In both cases, the events seem to invite people to get involved, which, in turn, inspires them to learn more about the subject matter. I’ve witnessed young people taking in these events as spectators, and then observed as these newly hatched car geeks pored over books, magazines, websites, and whatever else they could learn from, as they set out to build an old vehicle of their own to participate. Not so different from the way many of us got involved with cars.

I’m a part of what came to be known as Gen X— the generation that followed the Baby Boomers. We missed the first muscle era, or at least, were too young to appreciate it as it was unfolding. When it came time for us to get our own wheels, the decade-old mid-’70s models that might normally have been our first cars often seemed boring, so many of us gravitated to earlier stuff. Those cars were considered “old” even then, but as values for muscle cars were on the rise, we could still afford to buy cheap, battered examples. We boned up on the history, studied what made them go fast, and learned to tinker to keep them running and attempt to make them faster.

Over time, I think people of my generation who liked cars formed a sort of kinship with the older guys of the Boomer generation, thanks to our shared interests. You can see this clearly illustrated at events like MCACN today, where the audience ranges from middle-aged people all the way to those pushing 80 and beyond. But there is a sharp drop off when you look for people under 40, and most of the ones you’ll find are there with someone older—usually the sons and daughters of a Gen Xer or Boomer.

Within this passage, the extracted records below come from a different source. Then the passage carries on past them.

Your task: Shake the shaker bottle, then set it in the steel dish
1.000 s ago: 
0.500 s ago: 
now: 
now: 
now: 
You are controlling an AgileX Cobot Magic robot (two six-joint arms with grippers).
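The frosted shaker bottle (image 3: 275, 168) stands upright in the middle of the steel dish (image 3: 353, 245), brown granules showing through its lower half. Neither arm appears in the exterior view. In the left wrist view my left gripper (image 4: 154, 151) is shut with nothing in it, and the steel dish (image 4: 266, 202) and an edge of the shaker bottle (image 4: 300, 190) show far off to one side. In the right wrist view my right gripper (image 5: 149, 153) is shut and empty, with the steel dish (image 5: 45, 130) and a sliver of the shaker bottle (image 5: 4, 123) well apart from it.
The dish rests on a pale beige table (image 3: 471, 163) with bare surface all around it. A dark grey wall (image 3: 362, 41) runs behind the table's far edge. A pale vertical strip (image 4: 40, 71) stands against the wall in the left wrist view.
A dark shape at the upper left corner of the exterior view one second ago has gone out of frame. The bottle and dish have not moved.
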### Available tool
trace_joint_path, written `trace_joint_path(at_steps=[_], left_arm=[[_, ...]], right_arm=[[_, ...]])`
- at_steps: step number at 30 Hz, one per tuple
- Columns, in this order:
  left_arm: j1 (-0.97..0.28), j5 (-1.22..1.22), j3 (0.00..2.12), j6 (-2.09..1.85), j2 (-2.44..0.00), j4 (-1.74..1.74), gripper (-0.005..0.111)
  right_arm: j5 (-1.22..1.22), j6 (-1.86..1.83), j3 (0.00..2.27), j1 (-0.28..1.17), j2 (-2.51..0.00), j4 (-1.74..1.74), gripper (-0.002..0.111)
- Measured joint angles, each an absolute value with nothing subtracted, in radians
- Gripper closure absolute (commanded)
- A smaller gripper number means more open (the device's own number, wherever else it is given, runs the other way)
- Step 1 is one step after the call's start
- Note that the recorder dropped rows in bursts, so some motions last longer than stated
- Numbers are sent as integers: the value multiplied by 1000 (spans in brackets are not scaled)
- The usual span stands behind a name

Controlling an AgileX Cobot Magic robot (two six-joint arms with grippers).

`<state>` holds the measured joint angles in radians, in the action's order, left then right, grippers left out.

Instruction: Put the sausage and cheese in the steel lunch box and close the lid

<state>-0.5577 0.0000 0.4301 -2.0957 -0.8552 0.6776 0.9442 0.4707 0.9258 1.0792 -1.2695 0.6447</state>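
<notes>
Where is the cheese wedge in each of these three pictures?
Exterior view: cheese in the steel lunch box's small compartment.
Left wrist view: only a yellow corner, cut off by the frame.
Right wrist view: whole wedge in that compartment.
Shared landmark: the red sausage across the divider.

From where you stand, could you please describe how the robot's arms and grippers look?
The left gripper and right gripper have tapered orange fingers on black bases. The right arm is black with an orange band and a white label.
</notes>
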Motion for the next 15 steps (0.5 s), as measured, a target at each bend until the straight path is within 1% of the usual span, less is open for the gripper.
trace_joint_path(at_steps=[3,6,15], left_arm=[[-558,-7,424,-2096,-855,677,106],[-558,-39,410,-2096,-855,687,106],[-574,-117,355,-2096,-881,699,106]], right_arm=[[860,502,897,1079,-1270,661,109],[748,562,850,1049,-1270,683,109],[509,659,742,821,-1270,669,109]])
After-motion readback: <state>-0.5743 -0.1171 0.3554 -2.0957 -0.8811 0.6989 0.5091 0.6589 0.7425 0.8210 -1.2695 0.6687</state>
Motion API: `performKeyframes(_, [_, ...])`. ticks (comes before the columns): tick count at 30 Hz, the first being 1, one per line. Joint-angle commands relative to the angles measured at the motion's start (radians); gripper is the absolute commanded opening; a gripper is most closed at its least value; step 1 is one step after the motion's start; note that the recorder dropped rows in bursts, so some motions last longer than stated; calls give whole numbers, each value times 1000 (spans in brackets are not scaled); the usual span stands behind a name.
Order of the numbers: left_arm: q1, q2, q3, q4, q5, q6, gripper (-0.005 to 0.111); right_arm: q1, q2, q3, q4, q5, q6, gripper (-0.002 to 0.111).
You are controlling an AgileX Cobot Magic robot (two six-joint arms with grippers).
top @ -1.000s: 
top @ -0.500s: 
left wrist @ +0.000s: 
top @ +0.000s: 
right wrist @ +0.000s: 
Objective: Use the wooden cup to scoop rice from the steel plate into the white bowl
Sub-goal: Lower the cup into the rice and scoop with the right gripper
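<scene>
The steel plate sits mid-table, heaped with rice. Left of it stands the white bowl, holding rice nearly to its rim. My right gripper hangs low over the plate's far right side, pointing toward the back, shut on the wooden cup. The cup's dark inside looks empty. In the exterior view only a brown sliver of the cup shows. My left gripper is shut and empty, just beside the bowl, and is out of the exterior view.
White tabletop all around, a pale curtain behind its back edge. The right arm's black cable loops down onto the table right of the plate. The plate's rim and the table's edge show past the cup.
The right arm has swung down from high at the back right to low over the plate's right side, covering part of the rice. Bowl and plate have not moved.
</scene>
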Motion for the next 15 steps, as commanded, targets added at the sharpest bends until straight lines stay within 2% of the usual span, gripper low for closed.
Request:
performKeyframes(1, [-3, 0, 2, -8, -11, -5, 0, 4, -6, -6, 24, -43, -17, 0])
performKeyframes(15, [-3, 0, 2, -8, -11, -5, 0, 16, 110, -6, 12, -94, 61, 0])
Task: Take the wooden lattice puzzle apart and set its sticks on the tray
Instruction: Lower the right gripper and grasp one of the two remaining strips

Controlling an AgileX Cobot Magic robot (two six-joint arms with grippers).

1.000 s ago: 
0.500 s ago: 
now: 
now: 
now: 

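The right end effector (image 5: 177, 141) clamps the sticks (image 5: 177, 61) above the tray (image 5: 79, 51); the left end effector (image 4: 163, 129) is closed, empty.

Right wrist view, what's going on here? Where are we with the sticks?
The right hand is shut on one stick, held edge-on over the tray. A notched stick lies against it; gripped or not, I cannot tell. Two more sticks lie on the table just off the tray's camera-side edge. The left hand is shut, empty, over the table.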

I think that drop-off point has more to do with access than lack of interest. Functional examples of cars from the original muscle era are no longer inexpensive enough to be purchased casually. In spite of this, if you surf around on YouTube, you’ll find lots of 20-somethings dragging clapped out muscle-era models from fields, barns, junkyards, or wherever they can find them, attempting to breathe life into specimens that were long ago left for dead and judged to be “too far gone.”

Interest in these cars lives on, and fostering it seems to require little more than a nudge and access to a proper old car to tinker with. And maybe some insight from a more seasoned gearhead.